A daughter rides piggy back on her barefooted mother as they negotiate a flooded area caused by days of constant rain in Cap-Haitien, Haiti, Thursday, March 10, 2022.
A daughter rides piggy back on her barefooted mother as they negotiate a flooded area caused by days of constant rain in Cap-Haitien, Haiti, Thursday, March 10, 2022. (Odelyn Joseph / AP)

Rising debt

A study by the Overseas Development Institute (ODI) looking into the economic costs of the war in Ukraine on low and middle-income countries shows that many countries not directly economically exposed are among the most impacted by the global economic shock.
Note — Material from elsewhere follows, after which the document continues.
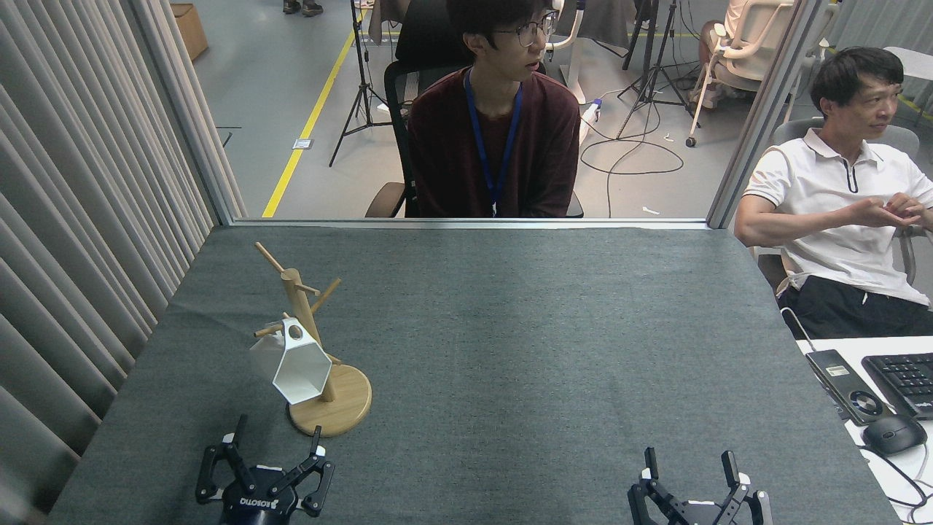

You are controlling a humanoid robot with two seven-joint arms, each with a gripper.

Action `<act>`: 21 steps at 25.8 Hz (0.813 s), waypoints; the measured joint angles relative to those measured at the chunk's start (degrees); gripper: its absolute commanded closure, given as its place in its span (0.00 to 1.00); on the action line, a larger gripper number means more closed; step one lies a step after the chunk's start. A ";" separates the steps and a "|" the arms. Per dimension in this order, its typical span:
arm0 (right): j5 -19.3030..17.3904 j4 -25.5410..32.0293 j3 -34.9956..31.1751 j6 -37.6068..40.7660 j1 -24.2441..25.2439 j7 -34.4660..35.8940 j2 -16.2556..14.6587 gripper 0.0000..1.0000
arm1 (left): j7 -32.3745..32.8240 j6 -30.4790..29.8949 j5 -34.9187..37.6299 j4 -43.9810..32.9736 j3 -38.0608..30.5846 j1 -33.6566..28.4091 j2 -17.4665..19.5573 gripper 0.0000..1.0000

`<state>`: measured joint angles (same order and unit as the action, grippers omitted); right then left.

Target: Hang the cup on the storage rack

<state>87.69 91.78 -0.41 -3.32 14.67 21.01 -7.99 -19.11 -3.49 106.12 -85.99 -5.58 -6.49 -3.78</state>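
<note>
1. On the grey table [510, 328], toward its left side, I see the storage rack [310, 343] standing upright on its round wooden base, which serves as my landmark.
2. The cup [290, 362] hangs on the rack, its rim tab with the round hole caught on a lower peg on the rack's left side. The cup tilts, its hexagonal mouth facing down and toward me.
3. The cup's inside shows only plain white walls; I can make out nothing in it.
4. Neither gripper touches the cup, and it hangs clear of the table, just above the rack's base.
5. My left gripper [275, 441] sits near the rack, just in front of its base at the table's near edge. Its fingers are spread wide and hold nothing.
6. My right gripper [688, 464] is well apart from the rack, far to the right along the same near edge. Its fingers are likewise parted, with nothing between them.
7. Beyond the rack, behind the far edge of the table, a person in a dark red top [496, 138] sits in a chair.
8. Far right of the rack, off the table's corner, a second person in a white polo shirt [838, 204] is seated beside a white desk carrying a keyboard [904, 379], a mouse [893, 434] and a small dark device [845, 386].
</note>
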 measured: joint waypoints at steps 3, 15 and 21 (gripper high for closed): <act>0.02 0.92 -0.28 0.98 2.25 0.21 -0.53 0.02 | 2.73 -5.01 -10.34 -3.79 -0.18 -3.76 1.31 0.00; 0.03 2.68 -4.31 3.36 4.72 -0.12 -1.24 0.02 | 5.37 -10.28 -26.48 -9.89 -1.36 -10.56 4.20 0.00; 0.03 2.69 -4.58 3.42 4.73 -0.14 -1.21 0.02 | 5.37 -10.38 -26.89 -11.18 -1.27 -11.05 4.36 0.00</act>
<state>87.72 94.47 -4.99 0.09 19.40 20.87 -9.20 -13.74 -13.87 79.23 -97.17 -6.85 -17.54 0.58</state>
“One of the indicators that we used was debt distress,” Laetitia Pettinotti, one of the study’s authors, told TRT World, pointing out that small island nations, for instance, appear to be over-represented among the top losers. 

“These are countries that are even more stuck between the inability to borrow, increasing climate risk, and lower capacity to finance adaptation.”
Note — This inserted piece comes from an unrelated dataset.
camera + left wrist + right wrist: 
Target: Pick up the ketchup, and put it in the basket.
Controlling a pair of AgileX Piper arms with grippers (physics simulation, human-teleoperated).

“Climate finance is not what is causing their debt distress, but it adds further inequity,” Pettinotti adds.

In addition, as wealthy countries deal with the increased cost of living for their citizens at home, development aid – of which climate finance is part - is at further risk of being scaled back. The United Kingdom, for one, has announced cuts to its budget.

“Whilst there were lots of solutions being put on the table [at COP26] around indebtedness, emerging from a combination of climate impacts and Covid-19,  the solutions aren't really bearing fruit,” Clare Shakya, climate change director at the International Institute for Environment and Development (IIED) told TRT World.

“It's insufficient to just keep talking about those solutions without making progress. This is massive, and it's exactly the wrong time for the UK to be putting a hold on spending.”

Villagers collect bricks from their house that was destroyed by natural disasters at Pratap Nagar in Satkhira, Bangladesh on Oct. 5, 2021.
Villagers collect bricks from their house that was destroyed by natural disasters at Pratap Nagar in Satkhira, Bangladesh on Oct. 5, 2021. (Mahmud Hossain Opu / AP)

Footing the climate bill 

The UN estimates that the amount required by developing countries each year to sustain the costs of mitigation and adaptation is likely to rise to $300BN by 2030. If mitigation targets are not met that figure could rise to up to $500 billion in 2050.

The war in Ukraine has sent gas prices through the roof, as well as European governments looking for alternative sources of energy as Russia turns off the gas tap to put pressure on western governments over sanctions. New deals that include the development of new gas infrastructure, and the reopening of coal power plants are set to be a massive setback for the bloc’s climate targets. 

Meanwhile, as extreme weather events become more frequent across the world, the biggest brunt is borne by developing countries.

A recent Oxfam report estimates that the amount of funds needed for UN humanitarian appeals involving extreme weather events including floods and droughts is now eight times higher than it was 20 years ago. Donor countries, the report says, have only been footing half of that bill. The countries with the most recurrent appeals include Afghanistan, Burkina Faso, Burundi, Chad, Democratic Republic of the Congo, Haiti, Kenya, Niger, Somalia, South Sudan and Zimbabwe.

“The decline in climate finance can lead the world into a triple crisis,” Professor Urama says.

“When you have that triangle of disaster, poverty, unemployment and climate impacts, you can’t but find terrorism and conflicts and social fragility.”